Rani Crowe was also awarded a $2,500 ASPIRE Start Up Grant to make the short film “Finding Grace” by screenwriting faculty, Kathryn Gardiner.
Professor Akira Negishi completed his Japanese translation of Professor Frank Felsenstein‘s adaption of Tobias Smollett’s Travels through France and Italy. The translation took nearly ten years to complete and includes a further piece that Frank wrote to commemorate the two hundred and fiftieth year since the original publication of the Travels in 1766.
Professor Robert D. Habich published the annual review essay “Emerson, Thoreau, Fuller, and Transcendentalism” in American Literary Scholarship 2014 (Duke University Press, 2016), pp. 3-20.

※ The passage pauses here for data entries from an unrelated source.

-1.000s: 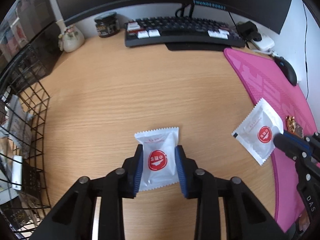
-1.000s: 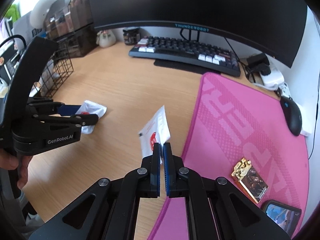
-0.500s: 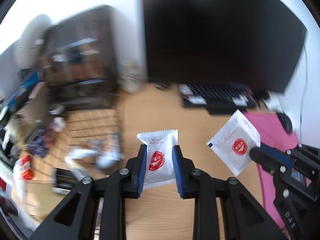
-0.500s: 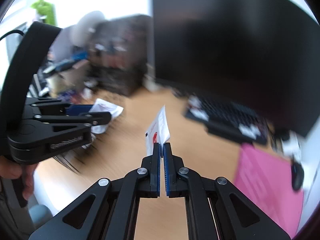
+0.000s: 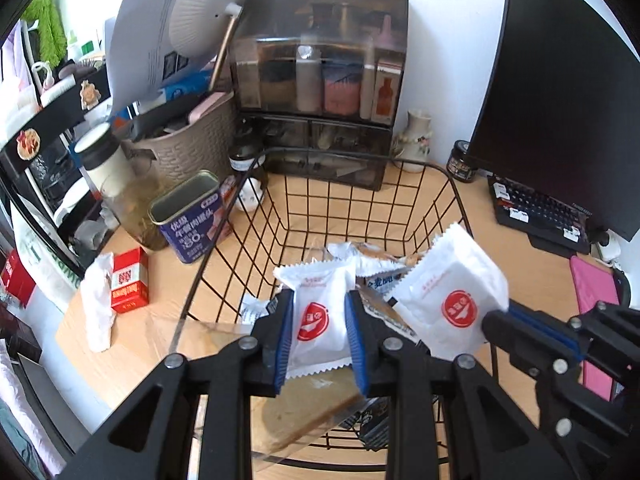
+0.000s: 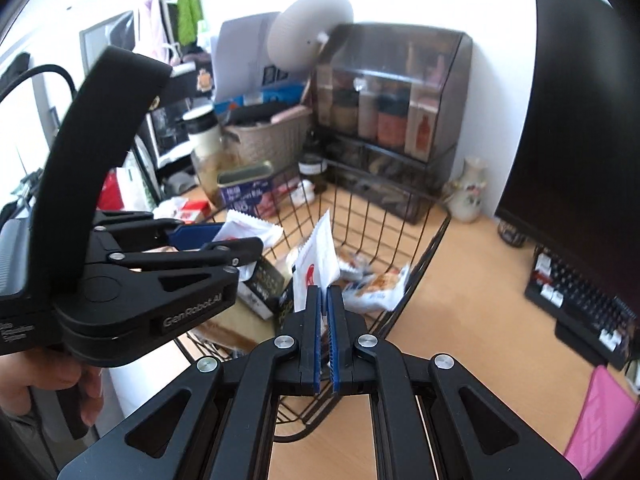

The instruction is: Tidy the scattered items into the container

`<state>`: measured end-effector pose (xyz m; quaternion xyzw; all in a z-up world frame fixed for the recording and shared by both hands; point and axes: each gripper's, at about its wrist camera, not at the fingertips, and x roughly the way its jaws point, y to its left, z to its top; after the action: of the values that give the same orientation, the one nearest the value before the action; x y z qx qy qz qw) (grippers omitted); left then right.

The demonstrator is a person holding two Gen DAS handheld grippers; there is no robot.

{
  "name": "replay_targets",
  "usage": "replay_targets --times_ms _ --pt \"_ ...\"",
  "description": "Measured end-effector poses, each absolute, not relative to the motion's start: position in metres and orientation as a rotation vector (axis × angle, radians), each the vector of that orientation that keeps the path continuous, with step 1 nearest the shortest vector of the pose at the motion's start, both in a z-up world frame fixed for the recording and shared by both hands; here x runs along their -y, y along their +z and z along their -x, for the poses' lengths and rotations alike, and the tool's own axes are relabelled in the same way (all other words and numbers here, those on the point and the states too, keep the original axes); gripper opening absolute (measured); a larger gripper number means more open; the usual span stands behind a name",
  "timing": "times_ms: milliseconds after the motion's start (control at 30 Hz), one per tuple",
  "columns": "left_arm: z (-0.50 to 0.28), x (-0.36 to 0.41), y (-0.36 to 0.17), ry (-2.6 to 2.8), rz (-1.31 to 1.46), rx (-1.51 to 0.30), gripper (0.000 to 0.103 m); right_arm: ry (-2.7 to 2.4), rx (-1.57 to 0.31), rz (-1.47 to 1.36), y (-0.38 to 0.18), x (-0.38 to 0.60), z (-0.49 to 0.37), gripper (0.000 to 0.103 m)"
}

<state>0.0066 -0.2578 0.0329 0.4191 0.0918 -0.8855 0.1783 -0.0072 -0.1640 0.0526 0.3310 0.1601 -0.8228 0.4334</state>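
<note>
Sachets: we carry two, one per gripper, both hanging over the wire basket [image 5: 456,200], our landmark throughout. The left gripper [image 5: 318,338] clamps its sachet [image 5: 316,312] across the short width, so the packet's long axis runs forward along the fingers, out toward the basket's far wall. The right gripper [image 6: 324,320] pinches the other sachet [image 6: 318,256] by a lower edge, jaws nearly together on the thin seal; this packet stands edge-on and upright, long axis pointing up and away from the fingers. In the left view the same packet [image 5: 452,300] appears tilted, just right of the first and above the basket's right half.

The relation that matters for the coming move, as we judge it: each sachet lies directly ahead of its fingers and above the basket's open top, with loose wrapped packets [image 6: 376,286] already on the basket floor below. Release should therefore drop both inside. The left gripper sits nearer the basket's middle, the right nearer its right rim.

Count: two sachets held, two grippers, one basket; the packets inside we cannot count exactly, several at least. Beyond the basket's left wall stand one blue tin [image 5: 190,220] and one red box [image 5: 130,282].
</note>
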Motion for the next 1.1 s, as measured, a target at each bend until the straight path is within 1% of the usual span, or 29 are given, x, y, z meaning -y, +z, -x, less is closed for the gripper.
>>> replay_targets --times_ms 167,200,233,267,300,367,400,433,500,600,700,767,800,867,1000,1100 --pt "-0.008 0.256 0.029 -2.512 -1.184 -0.269 0.028 -2.048 -0.398 -0.833 0.051 0.161 0.012 0.005" --pt "-0.008 0.255 0.029 -2.513 -1.187 -0.271 0.029 -2.052 -0.401 -0.833 0.052 0.161 0.010 0.005" --pt "-0.008 0.254 0.029 -2.521 -1.189 -0.275 0.033 -2.068 -0.407 -0.834 0.052 0.159 0.009 0.008" --pt "-0.008 0.253 0.030 -2.531 -1.189 -0.289 0.047 -2.089 -0.425 -0.847 0.052 0.160 0.010 0.019" --pt "-0.008 0.254 0.030 -2.529 -1.190 -0.310 0.052 -2.101 -0.432 -0.856 0.051 0.158 0.012 0.031" --pt "-0.008 0.259 0.029 -2.485 -1.199 -0.341 0.077 -2.149 -0.421 -0.866 0.053 0.151 0.017 0.047" --pt "-0.008 0.259 0.031 -2.485 -1.199 -0.360 0.082 -2.153 -0.392 -0.869 0.054 0.145 0.019 0.049" --pt "-0.009 0.260 0.031 -2.491 -1.200 -0.386 0.089 -2.146 -0.361 -0.873 0.056 0.139 0.022 0.054" --pt "-0.009 0.257 0.031 -2.492 -1.216 -0.412 0.089 -2.150 -0.330 -0.880 0.059 0.127 0.024 0.056" --pt "-0.007 0.237 0.031 -2.494 -1.237 -0.352 0.089 -2.198 -0.348 -0.892 0.060 0.110 0.023 0.056" --pt "-0.006 0.217 0.029 -2.525 -1.260 -0.339 0.089 -2.260 -0.335 -0.918 0.060 0.082 0.023 0.056" --pt "-0.003 0.203 0.027 -2.544 -1.284 -0.325 0.089 -2.289 -0.300 -0.949 0.058 0.061 0.026 0.065" --pt "-0.002 0.195 0.025 -2.551 -1.297 -0.307 0.089 -2.299 -0.287 -0.958 0.057 0.053 0.027 0.066" --pt "-0.001 0.179 0.023 -2.565 -1.323 -0.272 0.089 -2.332 -0.289 -0.966 0.056 0.038 0.026 0.066" --pt "-0.007 0.158 0.023 -2.590 -1.330 -0.263 0.089 -2.360 -0.259 -0.992 0.052 0.010 0.023 0.067" --pt "-0.011 0.143 0.024 -2.609 -1.333 -0.253 0.089 -2.371 -0.270 -1.002 0.050 -0.002 0.019 0.067"
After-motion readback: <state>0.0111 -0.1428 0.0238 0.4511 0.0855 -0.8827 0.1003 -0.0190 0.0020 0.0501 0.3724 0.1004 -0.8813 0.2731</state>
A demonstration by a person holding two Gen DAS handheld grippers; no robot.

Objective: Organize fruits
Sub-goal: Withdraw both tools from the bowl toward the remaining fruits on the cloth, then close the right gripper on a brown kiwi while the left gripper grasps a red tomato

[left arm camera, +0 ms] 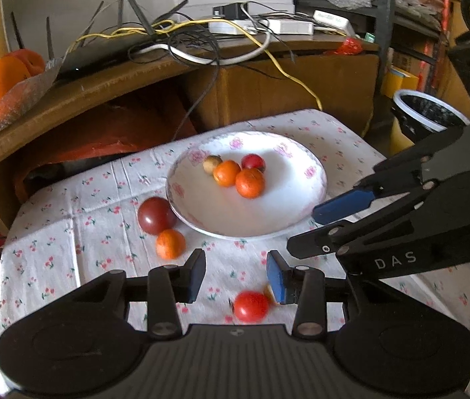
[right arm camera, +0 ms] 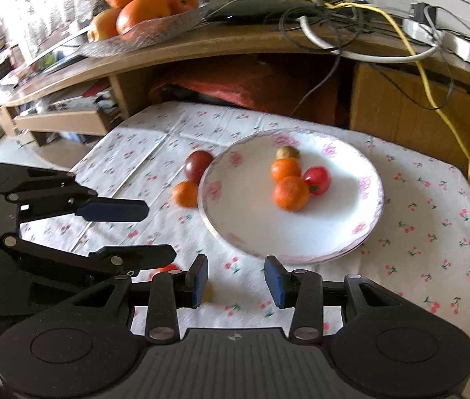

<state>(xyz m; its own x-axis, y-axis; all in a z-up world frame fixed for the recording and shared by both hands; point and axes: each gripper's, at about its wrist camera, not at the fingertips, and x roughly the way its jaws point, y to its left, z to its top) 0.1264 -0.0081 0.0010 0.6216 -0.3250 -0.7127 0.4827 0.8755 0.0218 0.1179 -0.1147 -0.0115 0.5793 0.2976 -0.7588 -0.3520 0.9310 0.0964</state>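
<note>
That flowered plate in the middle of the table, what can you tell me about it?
The plate is round, shallow and white, glossy like glazed ceramic, with pink flower prints around its rim. It lies flat on the cherry-print tablecloth. Four small fruits cluster near its centre: two small oranges, a red tomato and a brownish-yellow fruit. Outside its left edge sit a dark tomato, very close to the rim, and another orange. Neither pair of tongs touches it.
</note>
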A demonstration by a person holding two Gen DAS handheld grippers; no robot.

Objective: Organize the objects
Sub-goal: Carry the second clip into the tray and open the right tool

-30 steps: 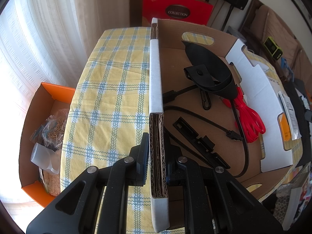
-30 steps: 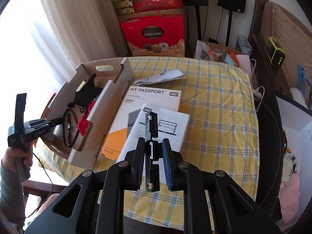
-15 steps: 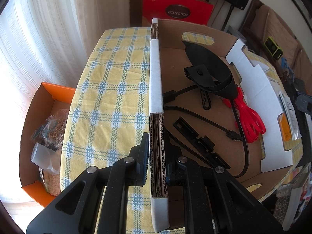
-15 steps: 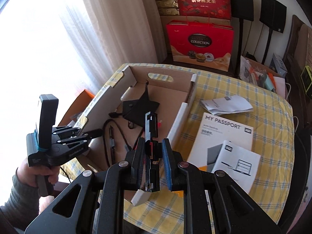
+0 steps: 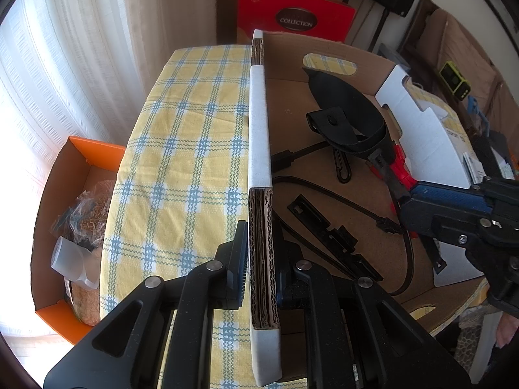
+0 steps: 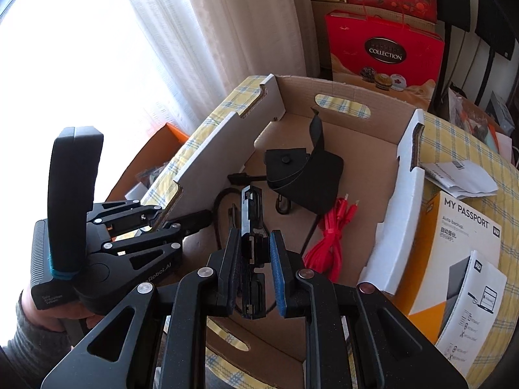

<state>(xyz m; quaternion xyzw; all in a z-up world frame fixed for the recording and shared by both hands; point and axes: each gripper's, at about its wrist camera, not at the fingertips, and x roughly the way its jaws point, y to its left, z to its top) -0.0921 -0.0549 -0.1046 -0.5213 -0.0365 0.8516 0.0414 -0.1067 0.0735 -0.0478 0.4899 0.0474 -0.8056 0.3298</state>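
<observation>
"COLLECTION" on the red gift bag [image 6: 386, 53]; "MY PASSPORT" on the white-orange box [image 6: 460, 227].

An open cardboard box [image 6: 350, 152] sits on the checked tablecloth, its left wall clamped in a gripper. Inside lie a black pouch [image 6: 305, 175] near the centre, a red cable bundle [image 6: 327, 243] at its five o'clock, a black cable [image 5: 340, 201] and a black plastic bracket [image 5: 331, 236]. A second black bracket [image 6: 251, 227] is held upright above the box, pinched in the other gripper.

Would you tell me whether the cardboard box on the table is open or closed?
Open: the cardboard box has no lid over it, and the black pouch and red cable lie visible inside.
</observation>
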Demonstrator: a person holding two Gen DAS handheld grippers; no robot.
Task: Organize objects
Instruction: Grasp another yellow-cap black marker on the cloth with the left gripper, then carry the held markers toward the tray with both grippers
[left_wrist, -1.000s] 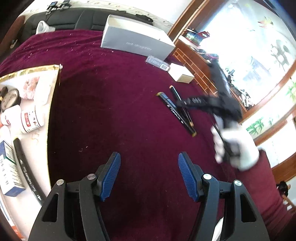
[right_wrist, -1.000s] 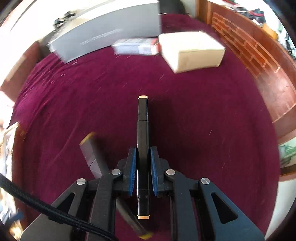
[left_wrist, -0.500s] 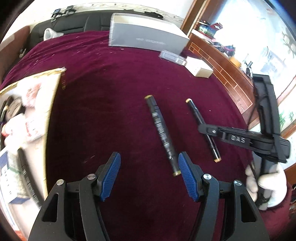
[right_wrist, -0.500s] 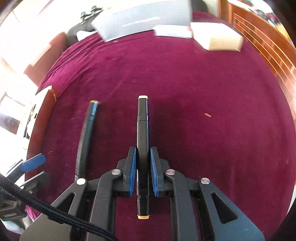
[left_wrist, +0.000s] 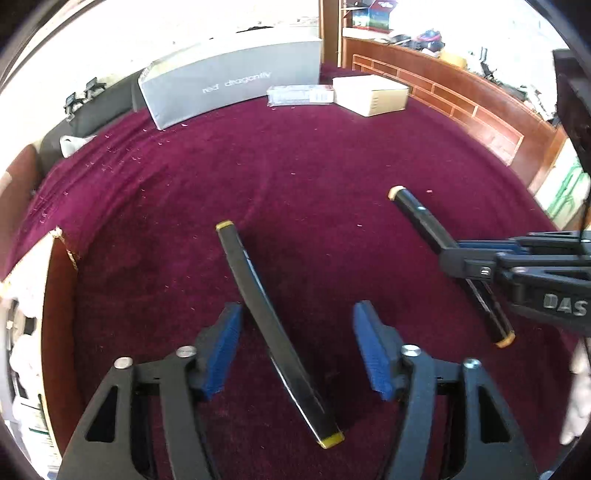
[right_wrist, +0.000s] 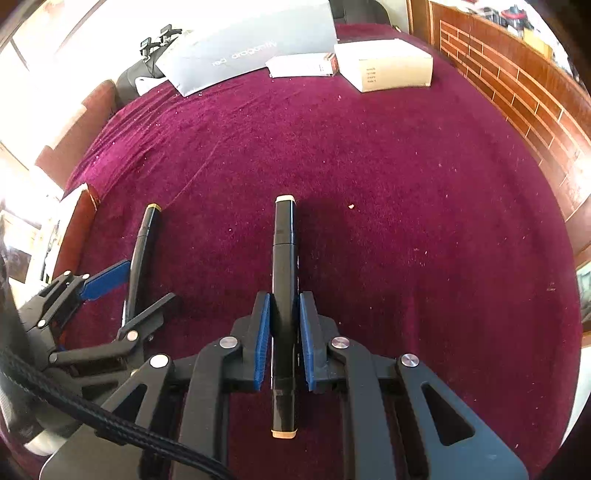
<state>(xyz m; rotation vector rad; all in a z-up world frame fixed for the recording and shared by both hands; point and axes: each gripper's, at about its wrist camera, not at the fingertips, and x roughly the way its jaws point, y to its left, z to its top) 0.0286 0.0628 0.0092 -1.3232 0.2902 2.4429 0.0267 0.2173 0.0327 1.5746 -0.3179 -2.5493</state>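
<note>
My left gripper (left_wrist: 297, 341) is open. A black marker with yellow end caps (left_wrist: 269, 321) lies on the maroon cloth between its blue pads, slanted, touching neither. My right gripper (right_wrist: 283, 332) is shut on a black marker with beige end caps (right_wrist: 283, 258), held just above the cloth. That marker and the right gripper also show in the left wrist view (left_wrist: 424, 218) at the right. The left gripper and yellow-capped marker show in the right wrist view (right_wrist: 142, 243) at the left.
A grey "red dragonfly" box (left_wrist: 232, 83), a small clear pack (left_wrist: 299, 94) and a beige carton (left_wrist: 371, 94) stand at the cloth's far edge. A tray with small items (left_wrist: 22, 332) lies at the left. A wooden rail (left_wrist: 461, 99) runs along the right.
My left gripper has moved forward and down over the yellow-capped marker, which now lies between its open pads. My right gripper still holds the beige-capped marker, lower and closer to the cloth.
</note>
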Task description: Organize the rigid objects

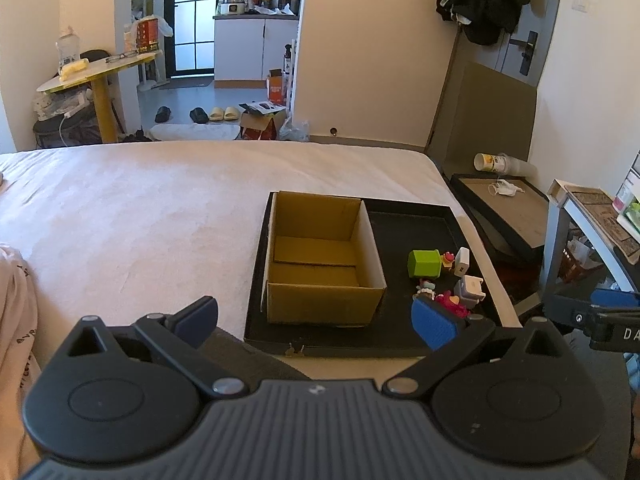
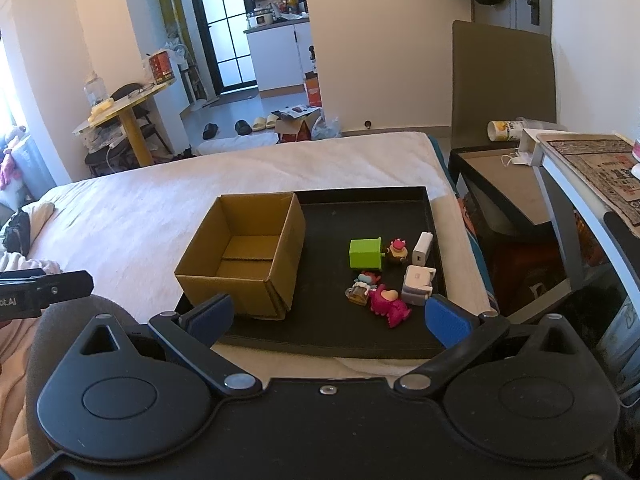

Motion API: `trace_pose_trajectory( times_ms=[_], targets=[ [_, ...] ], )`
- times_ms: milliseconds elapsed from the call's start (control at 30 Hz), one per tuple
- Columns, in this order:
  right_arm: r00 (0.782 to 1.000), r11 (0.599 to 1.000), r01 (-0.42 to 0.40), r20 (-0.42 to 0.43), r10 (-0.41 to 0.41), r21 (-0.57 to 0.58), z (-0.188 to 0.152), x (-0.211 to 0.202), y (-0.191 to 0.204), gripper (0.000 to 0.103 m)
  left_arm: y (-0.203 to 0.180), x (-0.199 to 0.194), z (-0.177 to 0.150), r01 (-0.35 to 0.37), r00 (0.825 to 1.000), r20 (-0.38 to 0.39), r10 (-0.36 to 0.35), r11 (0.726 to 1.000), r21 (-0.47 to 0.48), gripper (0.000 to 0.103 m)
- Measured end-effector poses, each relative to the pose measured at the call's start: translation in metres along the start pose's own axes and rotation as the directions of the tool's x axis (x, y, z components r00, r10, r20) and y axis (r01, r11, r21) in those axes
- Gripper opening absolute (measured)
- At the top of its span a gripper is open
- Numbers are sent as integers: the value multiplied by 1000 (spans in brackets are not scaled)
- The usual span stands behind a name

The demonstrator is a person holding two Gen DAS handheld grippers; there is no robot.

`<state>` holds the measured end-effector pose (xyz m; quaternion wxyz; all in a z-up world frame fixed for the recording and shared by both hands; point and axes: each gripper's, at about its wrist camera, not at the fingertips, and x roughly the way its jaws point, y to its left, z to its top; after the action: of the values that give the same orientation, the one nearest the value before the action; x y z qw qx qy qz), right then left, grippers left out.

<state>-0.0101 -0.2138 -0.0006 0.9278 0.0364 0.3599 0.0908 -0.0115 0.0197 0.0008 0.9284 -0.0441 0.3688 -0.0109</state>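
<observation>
A black tray (image 1: 412, 216) (image 2: 360, 200) lies on the bed. An open, empty cardboard box (image 1: 320, 256) (image 2: 244, 252) stands in its left half. In its right half lie a green cube (image 1: 424, 263) (image 2: 366, 254), a white charger (image 1: 463, 261) (image 2: 422, 248), a white-grey adapter (image 1: 470, 290) (image 2: 417, 283), a pink dinosaur toy (image 1: 452, 303) (image 2: 389, 300) and small figurines (image 2: 396, 251). My left gripper (image 1: 316, 320) is open and empty, near the tray's front edge. My right gripper (image 2: 328, 320) is open and empty, before the toys.
The bed's white sheet (image 1: 140, 208) spreads left of the tray. A black side table (image 2: 504, 184) with a cup (image 2: 505, 131) stands right of the bed. A shelf edge (image 2: 568, 184) is at far right. Clothing (image 1: 12, 300) lies at the left.
</observation>
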Motion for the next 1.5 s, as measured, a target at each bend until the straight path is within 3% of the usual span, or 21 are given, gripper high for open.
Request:
trace_pose_trajectory(
  times_ms=[733,1233,1500],
  targets=[
    [995,999,-23,-91,27,40,3,56,-21,103,-1,69,14,5,993,-118,-3,1000,18,102],
    [990,996,-14,-138,26,89,13,107,-43,103,12,127,29,-46,976,-214,42,999,-13,100],
    [978,993,-20,-205,44,117,16,144,-52,88,27,157,41,-86,964,-257,73,996,-40,94]
  ],
)
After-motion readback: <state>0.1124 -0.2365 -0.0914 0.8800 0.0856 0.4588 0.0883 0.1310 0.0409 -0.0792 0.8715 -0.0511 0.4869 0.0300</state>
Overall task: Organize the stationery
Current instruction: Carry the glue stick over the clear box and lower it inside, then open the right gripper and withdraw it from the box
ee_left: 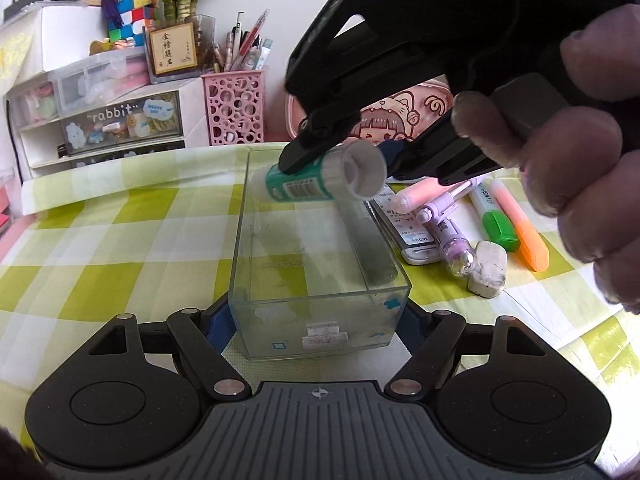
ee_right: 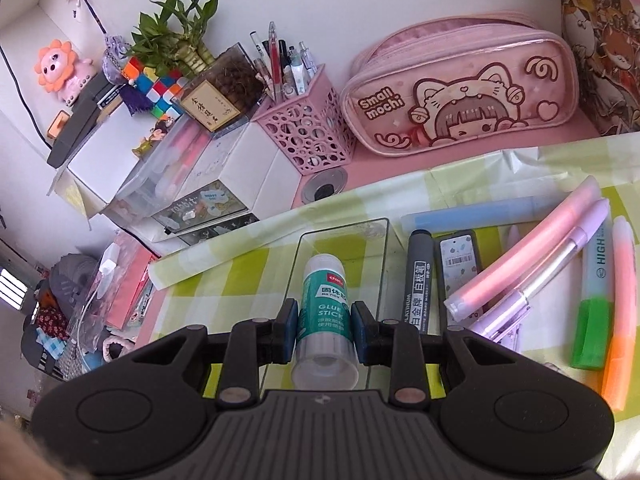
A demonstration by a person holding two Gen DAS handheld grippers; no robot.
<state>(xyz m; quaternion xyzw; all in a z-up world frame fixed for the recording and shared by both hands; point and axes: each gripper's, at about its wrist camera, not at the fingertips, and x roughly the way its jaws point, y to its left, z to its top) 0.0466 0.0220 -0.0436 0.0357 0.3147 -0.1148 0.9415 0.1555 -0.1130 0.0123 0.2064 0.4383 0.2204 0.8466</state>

Professor Emily Rutter just received the Jerome Stern Award for the Best Essay in Studies in American Culture. Also, she has been selected as a Ball State Diversity Associate for Research for 2016-2017.
Professor Emily Jo Scalzo had two poems accepted to be included in Disarm: A Gun Sense Anthology through Black Heart Magazine. The two poems they’ve accepted are “After Charleston,” a senryu, and “Gun Control.”